### [Problem]
Respond with exact copies of the lines running from the line that contains "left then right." to the end of the material.

:: Collected material ::

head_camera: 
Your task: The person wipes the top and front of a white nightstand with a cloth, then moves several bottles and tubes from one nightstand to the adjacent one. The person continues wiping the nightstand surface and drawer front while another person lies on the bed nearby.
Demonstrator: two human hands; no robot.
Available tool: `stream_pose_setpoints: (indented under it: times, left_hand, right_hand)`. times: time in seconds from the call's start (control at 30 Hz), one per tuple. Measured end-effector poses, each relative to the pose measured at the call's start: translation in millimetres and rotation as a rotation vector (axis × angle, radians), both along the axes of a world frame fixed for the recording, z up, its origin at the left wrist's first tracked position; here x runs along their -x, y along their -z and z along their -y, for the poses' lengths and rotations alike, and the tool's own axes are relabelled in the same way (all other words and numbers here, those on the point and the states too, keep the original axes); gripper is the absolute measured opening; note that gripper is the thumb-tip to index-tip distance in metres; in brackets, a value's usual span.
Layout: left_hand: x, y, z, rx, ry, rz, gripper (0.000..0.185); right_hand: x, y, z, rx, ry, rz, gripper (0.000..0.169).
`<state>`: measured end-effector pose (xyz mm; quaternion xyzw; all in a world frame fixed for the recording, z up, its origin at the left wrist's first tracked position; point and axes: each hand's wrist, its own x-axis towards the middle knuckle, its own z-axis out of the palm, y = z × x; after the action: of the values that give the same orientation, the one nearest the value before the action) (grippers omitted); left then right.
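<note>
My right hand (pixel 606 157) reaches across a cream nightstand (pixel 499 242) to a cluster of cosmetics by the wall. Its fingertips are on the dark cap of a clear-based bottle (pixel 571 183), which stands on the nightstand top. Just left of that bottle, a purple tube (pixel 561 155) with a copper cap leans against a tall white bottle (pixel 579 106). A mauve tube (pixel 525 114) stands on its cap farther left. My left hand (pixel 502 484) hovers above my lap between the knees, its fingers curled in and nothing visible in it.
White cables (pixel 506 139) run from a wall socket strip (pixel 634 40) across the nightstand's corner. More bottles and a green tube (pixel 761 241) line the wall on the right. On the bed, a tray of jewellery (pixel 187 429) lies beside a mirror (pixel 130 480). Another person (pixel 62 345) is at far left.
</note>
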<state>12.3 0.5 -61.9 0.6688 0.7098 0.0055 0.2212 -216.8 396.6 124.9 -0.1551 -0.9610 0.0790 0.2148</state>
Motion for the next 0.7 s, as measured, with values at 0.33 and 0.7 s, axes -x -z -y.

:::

### [Output]
`<state>`: measured end-effector pose (xyz mm; quaternion xyzw; all in a world frame fixed for the recording, z up, its origin at the left wrist's first tracked position; point and axes: each hand's wrist, its own x-axis towards the middle knuckle, its own z-axis out of the palm, y = z × x; after the action: of the values that give the same orientation, the one nearest the value before the action) (grippers omitted); left then right.
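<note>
My right hand (pixel 606 157) reaches across a cream nightstand (pixel 499 242) to a cluster of cosmetics by the wall. Its fingertips are on the dark cap of a clear-based bottle (pixel 571 183), which stands on the nightstand top. Just left of that bottle, a purple tube (pixel 561 155) with a copper cap leans against a tall white bottle (pixel 579 106). A mauve tube (pixel 525 114) stands on its cap farther left. My left hand (pixel 502 484) hovers above my lap between the knees, its fingers curled in and nothing visible in it.
White cables (pixel 506 139) run from a wall socket strip (pixel 634 40) across the nightstand's corner. More bottles and a green tube (pixel 761 241) line the wall on the right. On the bed, a tray of jewellery (pixel 187 429) lies beside a mirror (pixel 130 480). Another person (pixel 62 345) is at far left.
</note>
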<state>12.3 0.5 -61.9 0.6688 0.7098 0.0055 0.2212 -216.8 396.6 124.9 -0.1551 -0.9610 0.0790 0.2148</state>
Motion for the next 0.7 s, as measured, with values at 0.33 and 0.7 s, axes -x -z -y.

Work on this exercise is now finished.